## HOW TO COMPLETE THIS TASK
Your answer must consist of exactly the lines below, starting with the line with "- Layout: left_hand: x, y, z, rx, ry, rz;" and going on through the line with "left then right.", and nothing else.

DATA FOR THIS EXERCISE section start

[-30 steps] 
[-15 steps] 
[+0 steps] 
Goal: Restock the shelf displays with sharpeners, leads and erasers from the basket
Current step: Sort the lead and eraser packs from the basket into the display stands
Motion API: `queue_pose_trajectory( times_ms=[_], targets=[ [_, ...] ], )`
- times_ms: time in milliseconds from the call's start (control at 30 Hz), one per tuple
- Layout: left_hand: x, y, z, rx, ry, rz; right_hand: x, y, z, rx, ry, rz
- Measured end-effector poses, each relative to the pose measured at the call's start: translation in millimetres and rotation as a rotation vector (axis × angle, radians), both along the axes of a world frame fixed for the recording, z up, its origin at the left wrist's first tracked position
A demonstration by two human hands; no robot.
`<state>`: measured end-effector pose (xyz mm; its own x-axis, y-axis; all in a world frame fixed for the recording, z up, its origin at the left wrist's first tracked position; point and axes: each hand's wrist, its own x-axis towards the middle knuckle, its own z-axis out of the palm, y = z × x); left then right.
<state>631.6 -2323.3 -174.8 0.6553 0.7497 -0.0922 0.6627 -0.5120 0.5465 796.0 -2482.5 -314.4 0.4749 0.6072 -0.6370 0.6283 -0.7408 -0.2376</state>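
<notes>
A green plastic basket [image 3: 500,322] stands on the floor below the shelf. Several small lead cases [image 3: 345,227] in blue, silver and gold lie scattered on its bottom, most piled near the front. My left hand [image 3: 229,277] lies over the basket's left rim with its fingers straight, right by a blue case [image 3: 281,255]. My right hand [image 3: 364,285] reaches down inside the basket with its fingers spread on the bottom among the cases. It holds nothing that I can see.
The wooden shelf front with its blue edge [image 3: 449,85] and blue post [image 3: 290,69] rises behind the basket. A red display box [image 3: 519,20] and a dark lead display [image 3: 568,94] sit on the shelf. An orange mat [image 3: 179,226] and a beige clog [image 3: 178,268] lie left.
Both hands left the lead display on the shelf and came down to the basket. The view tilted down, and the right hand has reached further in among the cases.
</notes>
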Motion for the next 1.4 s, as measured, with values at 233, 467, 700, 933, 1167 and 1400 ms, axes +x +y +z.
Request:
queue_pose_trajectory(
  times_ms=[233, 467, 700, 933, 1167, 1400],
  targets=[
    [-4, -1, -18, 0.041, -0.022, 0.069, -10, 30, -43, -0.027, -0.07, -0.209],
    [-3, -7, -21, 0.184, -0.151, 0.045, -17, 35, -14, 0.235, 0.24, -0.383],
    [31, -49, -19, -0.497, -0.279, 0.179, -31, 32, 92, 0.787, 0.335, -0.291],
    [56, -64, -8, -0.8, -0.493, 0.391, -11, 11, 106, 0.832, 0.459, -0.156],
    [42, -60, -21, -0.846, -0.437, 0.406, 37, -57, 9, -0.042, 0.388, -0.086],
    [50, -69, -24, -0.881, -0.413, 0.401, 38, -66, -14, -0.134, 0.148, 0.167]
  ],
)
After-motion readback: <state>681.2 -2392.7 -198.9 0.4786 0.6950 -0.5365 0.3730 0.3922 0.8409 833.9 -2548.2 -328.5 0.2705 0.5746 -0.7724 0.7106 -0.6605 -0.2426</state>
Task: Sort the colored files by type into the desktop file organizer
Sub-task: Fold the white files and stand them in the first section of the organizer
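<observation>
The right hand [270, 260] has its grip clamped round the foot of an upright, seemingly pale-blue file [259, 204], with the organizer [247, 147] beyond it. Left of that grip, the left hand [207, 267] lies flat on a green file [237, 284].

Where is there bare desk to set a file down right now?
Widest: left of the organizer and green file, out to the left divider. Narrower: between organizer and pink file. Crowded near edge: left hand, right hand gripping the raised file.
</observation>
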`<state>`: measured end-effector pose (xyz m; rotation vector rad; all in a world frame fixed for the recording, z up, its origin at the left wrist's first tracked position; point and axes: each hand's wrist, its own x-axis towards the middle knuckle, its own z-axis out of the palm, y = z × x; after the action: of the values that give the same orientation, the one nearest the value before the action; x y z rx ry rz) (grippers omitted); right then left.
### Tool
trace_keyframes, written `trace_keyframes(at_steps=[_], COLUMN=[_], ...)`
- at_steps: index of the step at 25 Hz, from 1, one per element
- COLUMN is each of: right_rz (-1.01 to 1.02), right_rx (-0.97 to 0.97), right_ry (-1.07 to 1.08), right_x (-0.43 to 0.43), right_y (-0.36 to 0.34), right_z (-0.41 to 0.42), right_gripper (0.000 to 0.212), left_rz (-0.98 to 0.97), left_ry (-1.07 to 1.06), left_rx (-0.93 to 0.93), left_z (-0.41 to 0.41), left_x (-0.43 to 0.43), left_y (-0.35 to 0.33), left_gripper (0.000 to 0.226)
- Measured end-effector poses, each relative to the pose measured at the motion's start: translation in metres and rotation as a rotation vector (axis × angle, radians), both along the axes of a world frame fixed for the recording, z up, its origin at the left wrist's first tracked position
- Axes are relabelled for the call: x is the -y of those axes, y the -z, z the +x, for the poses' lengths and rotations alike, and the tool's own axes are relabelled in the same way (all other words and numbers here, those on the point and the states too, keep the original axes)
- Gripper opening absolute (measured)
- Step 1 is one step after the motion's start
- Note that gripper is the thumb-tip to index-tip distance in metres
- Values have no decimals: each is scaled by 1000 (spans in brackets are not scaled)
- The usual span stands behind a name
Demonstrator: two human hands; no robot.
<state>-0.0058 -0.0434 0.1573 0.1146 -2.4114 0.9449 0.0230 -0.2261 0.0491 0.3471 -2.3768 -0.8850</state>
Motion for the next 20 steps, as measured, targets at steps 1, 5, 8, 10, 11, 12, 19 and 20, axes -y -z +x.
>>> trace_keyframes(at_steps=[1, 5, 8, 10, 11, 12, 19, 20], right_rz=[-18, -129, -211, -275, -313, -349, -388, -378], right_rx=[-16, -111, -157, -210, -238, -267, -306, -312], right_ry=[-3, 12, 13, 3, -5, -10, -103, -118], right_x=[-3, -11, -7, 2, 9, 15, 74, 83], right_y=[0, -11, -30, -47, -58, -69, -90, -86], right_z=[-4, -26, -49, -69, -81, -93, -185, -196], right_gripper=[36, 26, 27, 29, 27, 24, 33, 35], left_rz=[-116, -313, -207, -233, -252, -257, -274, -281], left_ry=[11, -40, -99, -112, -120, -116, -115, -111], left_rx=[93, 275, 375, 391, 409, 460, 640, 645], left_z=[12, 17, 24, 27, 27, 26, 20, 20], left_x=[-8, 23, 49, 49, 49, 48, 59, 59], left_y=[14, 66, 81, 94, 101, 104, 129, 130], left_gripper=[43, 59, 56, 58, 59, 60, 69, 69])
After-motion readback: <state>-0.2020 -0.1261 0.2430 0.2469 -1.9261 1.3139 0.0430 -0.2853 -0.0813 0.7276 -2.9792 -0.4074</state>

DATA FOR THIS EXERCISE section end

## RESPONSE TO THIS TASK
- Layout: left_hand: x, y, z, rx, ry, rz; right_hand: x, y, z, rx, ry, rz
- Measured end-effector poses, each relative to the pose measured at the call's start: translation in millimetres and rotation as a rotation vector (axis × angle, radians), both along the axes of a world frame fixed for the recording, z up, its origin at the left wrist's first tracked position
A demonstration by two human hands; no robot.
`<state>`: measured end-effector pose (xyz mm; its own x-axis, y-axis; all in a world frame fixed for the recording, z up, its origin at the left wrist's first tracked position; point and axes: each hand's wrist, its own x-axis towards the middle knuckle, its own z-axis out of the palm, y = z × x); left then right.

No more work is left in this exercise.